The generation of high-affinity antibodies requires somatic hypermutation (SHM) and class switch recombination (CSR) at the immunoglobulin (Ig) locus. Both processes are triggered by activation-induced cytidine deaminase (AID) and require UNG-encoded uracil-DNA glycosylase. AID has been suggested to function as an mRNA editing deaminase or as a single-strand DNA deaminase. In the latter model, SHM may result from replicative incorporation of dAMP opposite U or from error-prone repair of U, whereas CSR may be triggered by strand breaks at abasic sites. Here, we demonstrate that extracts of UNG-proficient human B cell lines efficiently remove U from single-stranded DNA. In B cell lines from hyper-IgM patients carrying UNG mutations, the single-strand–specific uracil-DNA glycosylase, SMUG1, cannot complement this function. Moreover, the UNG mutations lead to increased accumulation of genomic uracil. One mutation results in an F251S substitution in the UNG catalytic domain. Although this UNG form was fully active and stable when expressed in Escherichia coli, it was mistargeted to mitochondria and degraded in mammalian cells. Our results may explain why SMUG1 cannot compensate the UNG2 deficiency in human B cells, and are fully consistent with the DNA deamination model that requires active nuclear UNG2. Based on our findings and recent information in the literature, we present an integrated model for the initiating steps in CSR.
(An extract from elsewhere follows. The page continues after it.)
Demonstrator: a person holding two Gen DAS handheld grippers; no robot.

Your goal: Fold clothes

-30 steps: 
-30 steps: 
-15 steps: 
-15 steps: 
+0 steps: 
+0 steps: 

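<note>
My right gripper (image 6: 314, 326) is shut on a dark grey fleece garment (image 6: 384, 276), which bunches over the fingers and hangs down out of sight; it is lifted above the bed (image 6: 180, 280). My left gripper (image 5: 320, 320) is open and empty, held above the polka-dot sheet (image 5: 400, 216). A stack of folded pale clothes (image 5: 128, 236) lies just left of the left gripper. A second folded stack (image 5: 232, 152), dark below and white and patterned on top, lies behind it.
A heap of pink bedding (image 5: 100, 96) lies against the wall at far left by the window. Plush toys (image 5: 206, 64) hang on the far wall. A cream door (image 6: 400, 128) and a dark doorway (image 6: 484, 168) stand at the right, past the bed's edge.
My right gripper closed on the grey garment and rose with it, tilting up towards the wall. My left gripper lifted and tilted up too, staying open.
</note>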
Abbreviations used: AID, activation-induced cytidine deaminase; APE, apurinic/apyrimidinic endonuclease; CSR, class switch recombination; DSB, DNA double strand break; EXO, exonucleus; HIGM, hyper IgM; LCL, lymphoid cell line; MBD4, methyl-CpG binding domain 4 glycosylase; MSH, MutS homologue; NEIL, Nei-like glycosylase; RPA, replication protein A; SHM, somatic hypermutation; SMUG1, single-strand–specific monofunctional uracil-DNA glycosylase; ssDNA, single-stranded DNA; TDG, thymine-DNA glycosylase; UDG, uracil-DNA glycosylase; Uss, uracil in single-stranded DNA.